Toute la soirée, petits et grands tentèrent de rattraper le temps perdu. Sakina expliqua comment son mari et elle avaient essayé de dissuader leur fille d’épouser celui qui deviendrait le père de Leilla, elle raconta la double peine d’avoir à enterrer son propre enfant et de se voir refuser la garde de ses petits-enfants. Elle évoqua aussi l’éloignement et la barrière de la langue qui les avaient toujours empêchés de contacter Leilla ou ses frères et sœurs.
Au moment de se quitter, Sakina embrassa une dernière fois sa petite-fille sur le front, elle la contempla de la tête aux pieds avec tendresse, puis retira l’une de ses bagues et la lui tendit.
« Tiens, Leilla… Ta mère m’a laissé cette bague avant de partir pour la France, en 1976, en me disant qu’elle ne reviendrait plus… Elle n’a pas de valeur, mais j’aimerais que tu la prennes… Tiens, avait-elle insisté, je te la donne. »
Une bague ? À cet instant précis, Leilla se souvint de ce que je lui avais dit avant qu’elle ne décolle pour Constantine. Prise dans un tourbillon affectif, elle avait totalement oublié cette histoire de bague… Et voilà que tout à coup, elle ressurgissait !
La jeune femme en resta bouche bée. Tout s’était passé comme je le lui avais annoncé, quasiment mot pour mot. Le voyage, les retrouvailles, le décès de son oncle Salah, la bague et même les phrases prononcées par sa grand-mère.
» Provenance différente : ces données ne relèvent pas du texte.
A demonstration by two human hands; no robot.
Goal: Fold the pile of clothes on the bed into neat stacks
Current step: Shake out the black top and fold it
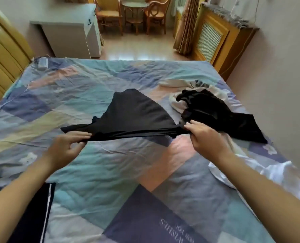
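Nearest, at the lower left edge, lies one dark garment with a white stripe (pixel 40 213), flat on the patchwork bedspread (pixel 100 181), a thin, creased cotton of blue, teal, pink and pale green blocks. At the right edge sits one glossy white garment (pixel 275 174), rumpled. Two bare hands reach out above the bed: the left hand (pixel 66 148) pinches one end of a dark grey shirt (pixel 135 116) between thumb and curled fingers, and the right hand (pixel 205 137) grips the other end, its fingers closed round the bunched cloth. The shirt is soft, matte knit, stretched taut along its near edge and billowing up into a rounded peak beyond. Just past the right hand one black garment (pixel 215 114) lies crumpled over one cream-white one (pixel 179 100). Farther off stand one white cabinet (pixel 70 35), two wooden chairs (pixel 154 14) round a small round table (pixel 133 7), and a slatted wooden radiator cover (pixel 214 39).
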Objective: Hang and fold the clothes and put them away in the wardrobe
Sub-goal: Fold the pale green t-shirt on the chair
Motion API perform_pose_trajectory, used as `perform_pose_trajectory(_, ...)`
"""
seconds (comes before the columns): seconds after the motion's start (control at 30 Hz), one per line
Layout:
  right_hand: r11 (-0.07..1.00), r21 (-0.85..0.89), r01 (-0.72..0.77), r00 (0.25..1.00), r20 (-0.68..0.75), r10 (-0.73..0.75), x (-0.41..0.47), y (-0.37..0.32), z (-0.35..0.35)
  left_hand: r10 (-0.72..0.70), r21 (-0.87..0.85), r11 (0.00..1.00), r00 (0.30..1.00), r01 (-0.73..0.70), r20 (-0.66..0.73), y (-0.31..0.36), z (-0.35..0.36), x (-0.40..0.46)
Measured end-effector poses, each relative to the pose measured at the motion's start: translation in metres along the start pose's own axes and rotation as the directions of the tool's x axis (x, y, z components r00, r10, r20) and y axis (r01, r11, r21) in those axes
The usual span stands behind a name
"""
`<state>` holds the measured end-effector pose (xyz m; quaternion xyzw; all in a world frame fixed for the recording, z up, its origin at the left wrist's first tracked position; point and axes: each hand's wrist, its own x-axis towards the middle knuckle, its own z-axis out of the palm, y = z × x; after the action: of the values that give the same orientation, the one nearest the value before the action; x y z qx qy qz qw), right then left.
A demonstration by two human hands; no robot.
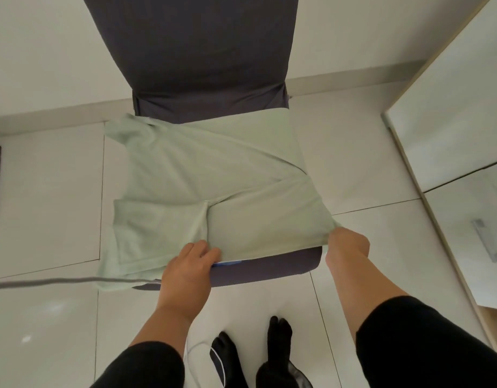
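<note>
A pale green garment (208,180) lies spread over the seat of a dark grey chair (191,51), its left part hanging off the seat's left side. My left hand (190,264) grips the garment's near edge at the seat's front, fingers tucked under the cloth, where a bit of blue and white shows. My right hand (346,243) pinches the garment's near right corner at the seat's front right corner and pulls it taut.
The chair stands on a white tiled floor against a white wall. A mirrored wardrobe door (451,135) with a wooden edge runs along the right. A grey cord (45,282) crosses the left. My feet in black socks (278,354) stand below the chair.
</note>
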<state>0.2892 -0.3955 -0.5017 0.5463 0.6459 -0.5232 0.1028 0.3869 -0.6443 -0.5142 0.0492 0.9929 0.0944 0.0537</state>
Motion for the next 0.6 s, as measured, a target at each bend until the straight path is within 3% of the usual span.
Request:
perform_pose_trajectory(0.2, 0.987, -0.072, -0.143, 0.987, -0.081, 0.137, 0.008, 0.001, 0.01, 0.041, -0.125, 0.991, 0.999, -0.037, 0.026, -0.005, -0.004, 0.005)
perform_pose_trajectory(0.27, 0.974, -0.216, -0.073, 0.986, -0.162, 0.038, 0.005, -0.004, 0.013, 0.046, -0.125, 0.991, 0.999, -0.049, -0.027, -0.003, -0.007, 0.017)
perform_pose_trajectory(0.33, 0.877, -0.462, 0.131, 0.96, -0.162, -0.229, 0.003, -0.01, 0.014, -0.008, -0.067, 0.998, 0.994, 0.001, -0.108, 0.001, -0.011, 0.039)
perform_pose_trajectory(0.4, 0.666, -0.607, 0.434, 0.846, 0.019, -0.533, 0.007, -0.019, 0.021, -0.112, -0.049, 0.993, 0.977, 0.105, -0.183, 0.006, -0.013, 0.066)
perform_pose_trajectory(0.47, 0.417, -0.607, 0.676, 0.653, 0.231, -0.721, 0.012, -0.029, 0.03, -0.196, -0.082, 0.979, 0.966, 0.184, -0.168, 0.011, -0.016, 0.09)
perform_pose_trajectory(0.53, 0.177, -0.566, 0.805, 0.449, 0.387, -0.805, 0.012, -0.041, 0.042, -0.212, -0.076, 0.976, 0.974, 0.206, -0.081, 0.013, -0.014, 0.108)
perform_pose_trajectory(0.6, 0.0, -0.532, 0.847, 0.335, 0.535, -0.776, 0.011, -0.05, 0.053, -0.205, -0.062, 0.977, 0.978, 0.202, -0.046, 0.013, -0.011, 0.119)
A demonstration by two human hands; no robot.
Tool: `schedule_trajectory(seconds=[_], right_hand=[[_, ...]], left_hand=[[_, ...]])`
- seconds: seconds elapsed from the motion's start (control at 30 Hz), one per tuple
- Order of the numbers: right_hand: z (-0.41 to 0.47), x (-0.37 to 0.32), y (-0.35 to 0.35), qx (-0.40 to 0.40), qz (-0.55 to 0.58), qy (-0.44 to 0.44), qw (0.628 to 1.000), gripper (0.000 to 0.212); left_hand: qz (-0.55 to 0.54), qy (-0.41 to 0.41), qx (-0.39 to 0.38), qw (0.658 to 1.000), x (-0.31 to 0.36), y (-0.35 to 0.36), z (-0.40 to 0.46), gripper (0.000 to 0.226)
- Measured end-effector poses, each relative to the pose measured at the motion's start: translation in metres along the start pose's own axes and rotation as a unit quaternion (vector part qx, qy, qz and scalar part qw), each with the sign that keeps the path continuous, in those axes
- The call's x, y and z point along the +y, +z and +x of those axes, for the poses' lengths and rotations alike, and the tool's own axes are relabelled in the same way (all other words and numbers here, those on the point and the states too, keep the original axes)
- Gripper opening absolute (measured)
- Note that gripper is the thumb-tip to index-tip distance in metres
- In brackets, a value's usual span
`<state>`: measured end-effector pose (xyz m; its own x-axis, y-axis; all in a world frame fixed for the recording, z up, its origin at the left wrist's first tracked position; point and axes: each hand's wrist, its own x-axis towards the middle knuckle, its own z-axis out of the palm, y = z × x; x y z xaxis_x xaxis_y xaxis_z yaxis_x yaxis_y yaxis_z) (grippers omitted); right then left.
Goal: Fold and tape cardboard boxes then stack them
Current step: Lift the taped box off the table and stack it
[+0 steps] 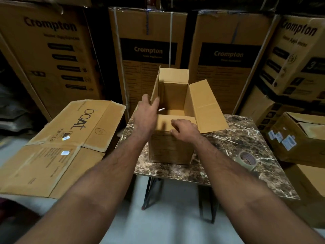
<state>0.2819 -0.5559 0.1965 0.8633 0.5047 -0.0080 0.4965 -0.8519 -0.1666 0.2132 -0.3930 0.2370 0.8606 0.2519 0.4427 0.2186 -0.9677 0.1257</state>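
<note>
A plain cardboard box (169, 148) stands upright on a marble-patterned table (228, 138), its top open. The far flap and left flap stand up, and the right flap (205, 106) lies spread outward. My left hand (147, 110) reaches to the left flap, fingers straight against its near edge. With curled fingers, my right hand (184, 129) presses on the near flap, which is folded inward over the opening. A roll of tape (247, 160) lies on the table to the right of the box, apart from both hands.
A flattened "boat" cardboard box (70, 138) lies to the left of the table. Tall Crompton cartons (149, 53) line the back wall. More cartons (297, 138) are stacked at the right. Grey floor shows below the table.
</note>
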Motion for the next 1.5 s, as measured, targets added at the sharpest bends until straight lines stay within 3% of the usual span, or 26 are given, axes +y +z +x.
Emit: schedule_trajectory(seconds=[0.07, 0.2, 0.37, 0.47, 0.57, 0.73, 0.93, 1.13, 1.27, 1.33, 1.47, 1.5], right_hand=[[0.003, 0.004, 0.003, -0.035, -0.024, 0.020, 0.999, 0.054], [0.010, 0.002, 0.002, -0.068, -0.045, 0.036, 0.996, 0.064], [0.026, 0.010, -0.013, -0.167, -0.052, 0.075, 0.982, 0.078], [0.045, 0.015, -0.020, -0.195, -0.001, 0.102, 0.976, 0.088], [0.078, 0.025, -0.030, -0.149, 0.011, 0.108, 0.983, 0.088], [0.152, 0.046, -0.013, -0.097, 0.020, 0.077, 0.992, 0.083], [0.263, 0.097, -0.022, -0.058, 0.058, 0.090, 0.993, 0.088], [0.362, 0.145, -0.037, -0.024, 0.179, 0.127, 0.975, 0.084], [0.404, 0.169, -0.048, 0.011, 0.313, 0.171, 0.934, 0.086], [0.417, 0.176, -0.053, 0.053, 0.429, 0.194, 0.880, 0.083], [0.422, 0.173, -0.057, 0.196, 0.587, 0.226, 0.752, 0.057], [0.422, 0.171, -0.057, 0.208, 0.614, 0.218, 0.730, 0.060]], left_hand=[[0.067, -0.042, -0.029, 0.996, -0.008, -0.007, 0.005, 0.045], [0.194, -0.068, -0.069, 0.976, -0.025, -0.019, 0.025, 0.033], [0.313, -0.110, -0.156, 0.930, -0.039, -0.022, 0.071, 0.034], [0.404, -0.063, -0.166, 0.897, -0.046, 0.001, 0.079, 0.039], [0.369, 0.017, -0.147, 0.918, -0.029, 0.032, 0.097, 0.038], [0.310, 0.045, -0.186, 0.931, -0.001, 0.081, 0.141, 0.046], [0.232, 0.016, -0.161, 0.959, 0.010, 0.117, 0.238, 0.059], [0.200, -0.073, -0.199, 0.957, 0.012, 0.155, 0.305, 0.073], [0.172, -0.109, -0.198, 0.959, 0.013, 0.172, 0.333, 0.079], [0.148, -0.129, -0.210, 0.958, 0.010, 0.178, 0.347, 0.073], [0.136, -0.166, -0.216, 0.952, 0.002, 0.185, 0.359, 0.067], [0.137, -0.164, -0.212, 0.954, 0.000, 0.185, 0.359, 0.069]])
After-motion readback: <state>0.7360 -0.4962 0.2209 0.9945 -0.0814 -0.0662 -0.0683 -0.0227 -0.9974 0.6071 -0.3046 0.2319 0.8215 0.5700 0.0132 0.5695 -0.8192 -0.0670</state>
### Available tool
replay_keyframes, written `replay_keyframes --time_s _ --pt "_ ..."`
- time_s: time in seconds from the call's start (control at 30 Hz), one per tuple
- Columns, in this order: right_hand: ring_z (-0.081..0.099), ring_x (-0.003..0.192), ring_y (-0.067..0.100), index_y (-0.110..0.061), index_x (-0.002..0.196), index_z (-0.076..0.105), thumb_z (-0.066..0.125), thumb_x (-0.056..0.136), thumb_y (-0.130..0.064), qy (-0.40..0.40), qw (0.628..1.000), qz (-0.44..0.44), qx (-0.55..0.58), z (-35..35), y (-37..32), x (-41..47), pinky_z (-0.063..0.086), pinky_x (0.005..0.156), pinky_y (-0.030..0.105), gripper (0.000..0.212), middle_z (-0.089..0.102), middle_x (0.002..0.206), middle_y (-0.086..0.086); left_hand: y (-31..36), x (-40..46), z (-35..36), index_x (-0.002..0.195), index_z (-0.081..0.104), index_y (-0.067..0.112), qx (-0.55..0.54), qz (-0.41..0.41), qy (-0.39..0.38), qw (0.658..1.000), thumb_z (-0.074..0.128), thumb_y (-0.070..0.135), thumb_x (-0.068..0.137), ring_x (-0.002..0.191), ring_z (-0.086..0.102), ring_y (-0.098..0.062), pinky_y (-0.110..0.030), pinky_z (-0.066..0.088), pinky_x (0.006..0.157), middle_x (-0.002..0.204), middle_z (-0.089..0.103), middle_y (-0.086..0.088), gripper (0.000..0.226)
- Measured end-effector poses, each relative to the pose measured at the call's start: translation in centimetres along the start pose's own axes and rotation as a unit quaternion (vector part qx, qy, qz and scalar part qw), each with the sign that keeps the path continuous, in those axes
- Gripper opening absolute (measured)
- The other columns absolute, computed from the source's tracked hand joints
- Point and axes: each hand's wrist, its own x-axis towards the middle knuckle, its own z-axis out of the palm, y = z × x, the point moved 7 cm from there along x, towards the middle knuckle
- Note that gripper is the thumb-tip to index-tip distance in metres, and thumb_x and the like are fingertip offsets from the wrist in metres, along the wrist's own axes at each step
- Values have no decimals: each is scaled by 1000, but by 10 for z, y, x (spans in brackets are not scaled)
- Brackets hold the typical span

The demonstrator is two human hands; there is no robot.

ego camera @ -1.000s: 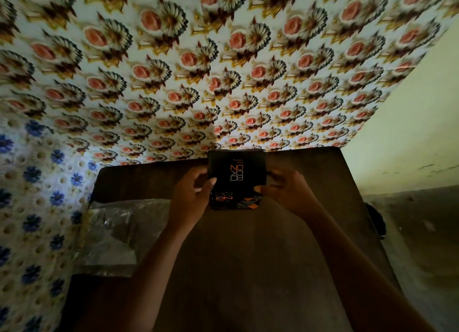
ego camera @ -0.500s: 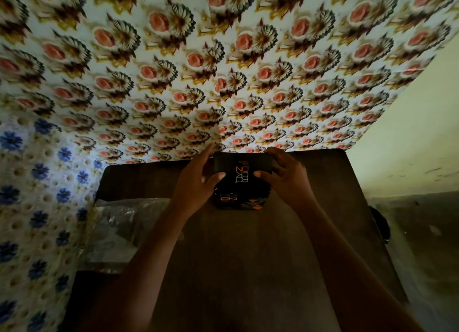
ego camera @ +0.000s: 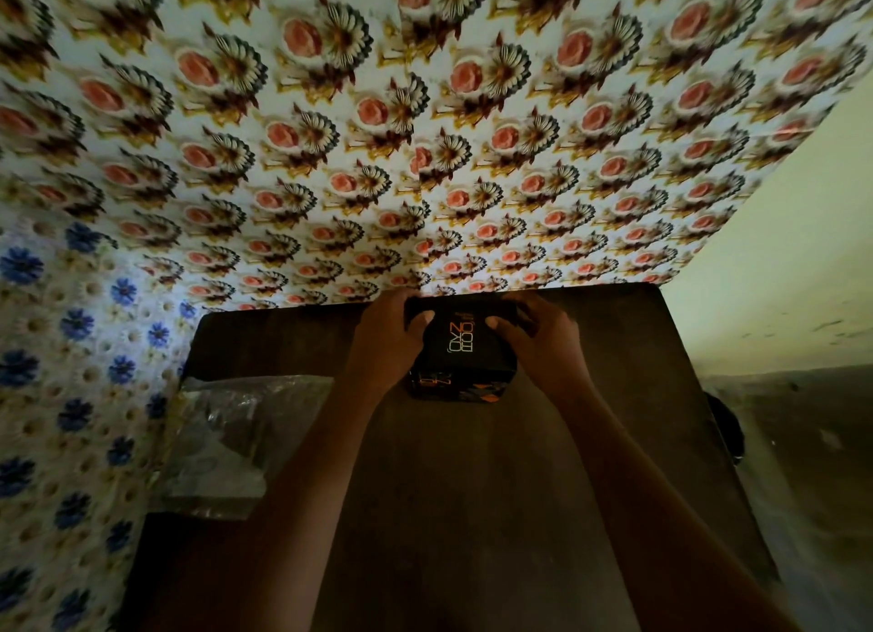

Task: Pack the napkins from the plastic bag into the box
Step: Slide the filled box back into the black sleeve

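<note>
Sitting near the far edge of the dark desk (ego camera: 472, 513): a black box (ego camera: 460, 352) with orange lettering, lid side up. Clasping its left side, the left hand (ego camera: 385, 343), fingers curling over the far top edge and thumb pressing on the lid. Gripping the right side likewise, the right hand (ego camera: 543, 343), thumb lying on the lid near the lettering. Both grips pressing in on the box from opposite sides. Lying well apart on the desk's left edge, a crumpled clear plastic bag (ego camera: 226, 438), contents too dim to make out. Rising behind the desk, a floral wall covering (ego camera: 425, 135); hanging to the left, a blue-flowered one (ego camera: 61, 371).
</note>
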Motion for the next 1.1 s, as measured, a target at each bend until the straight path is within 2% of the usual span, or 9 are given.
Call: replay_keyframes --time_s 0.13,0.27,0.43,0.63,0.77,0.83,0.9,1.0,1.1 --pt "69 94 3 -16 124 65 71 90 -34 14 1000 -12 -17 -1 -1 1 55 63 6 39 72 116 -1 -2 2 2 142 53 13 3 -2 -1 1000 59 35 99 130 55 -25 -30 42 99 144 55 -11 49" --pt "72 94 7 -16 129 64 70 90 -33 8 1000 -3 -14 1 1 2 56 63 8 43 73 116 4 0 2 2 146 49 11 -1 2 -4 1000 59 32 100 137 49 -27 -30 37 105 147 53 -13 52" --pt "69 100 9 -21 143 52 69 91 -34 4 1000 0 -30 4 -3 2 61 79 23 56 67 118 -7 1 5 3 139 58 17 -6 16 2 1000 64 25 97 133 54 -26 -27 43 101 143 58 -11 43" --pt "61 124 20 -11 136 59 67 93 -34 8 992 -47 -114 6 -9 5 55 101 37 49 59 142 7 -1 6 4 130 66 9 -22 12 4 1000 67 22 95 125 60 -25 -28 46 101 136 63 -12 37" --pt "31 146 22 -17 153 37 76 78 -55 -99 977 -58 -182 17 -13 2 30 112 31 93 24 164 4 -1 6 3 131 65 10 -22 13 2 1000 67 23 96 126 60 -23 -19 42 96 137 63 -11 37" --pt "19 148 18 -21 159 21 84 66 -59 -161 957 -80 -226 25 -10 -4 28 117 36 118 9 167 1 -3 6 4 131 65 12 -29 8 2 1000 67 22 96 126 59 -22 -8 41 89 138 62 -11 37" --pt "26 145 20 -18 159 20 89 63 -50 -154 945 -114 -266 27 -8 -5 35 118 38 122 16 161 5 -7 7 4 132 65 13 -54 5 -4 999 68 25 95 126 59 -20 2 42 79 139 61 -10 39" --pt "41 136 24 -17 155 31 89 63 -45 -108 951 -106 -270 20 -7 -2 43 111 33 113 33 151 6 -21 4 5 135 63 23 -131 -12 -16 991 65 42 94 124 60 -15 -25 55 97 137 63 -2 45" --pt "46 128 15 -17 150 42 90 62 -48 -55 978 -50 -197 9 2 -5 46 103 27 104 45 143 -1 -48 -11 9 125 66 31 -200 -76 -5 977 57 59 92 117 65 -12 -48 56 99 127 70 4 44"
Elle était sidérée, estomaquée.
De retour chez elle, à Toulon, Leilla reprit ses activités de psychothérapeute, elle se rassit dans le même fauteuil, derrière le même bureau, écouta les mêmes désordres existentiels, exactement comme elle l’aurait fait une semaine plus tôt… si ce n’est que rien n’était plus pareil. Toute l’énergie qu’elle avait déployée au quotidien pour soigner les névroses de ses patients s’était envolée. Un matin, ne supportant plus l’environnement anxiogène dans lequel elle évoluait, Leilla annula tous ses rendez-vous et partit dévisser sa plaque professionnelle du mur de son cabinet. Terminé les thérapies cognitives et comportementales, fini les difficultés psychologiques des uns et des autres. En renouant avec sa famille, Leilla avait trouvé la paix et allait tout faire pour conserver cette sérénité.
Un dénouement auquel je m’étais attendu, puisque le prénom de sa grand-mère, Sakina, pouvait se traduire par « paix divine ».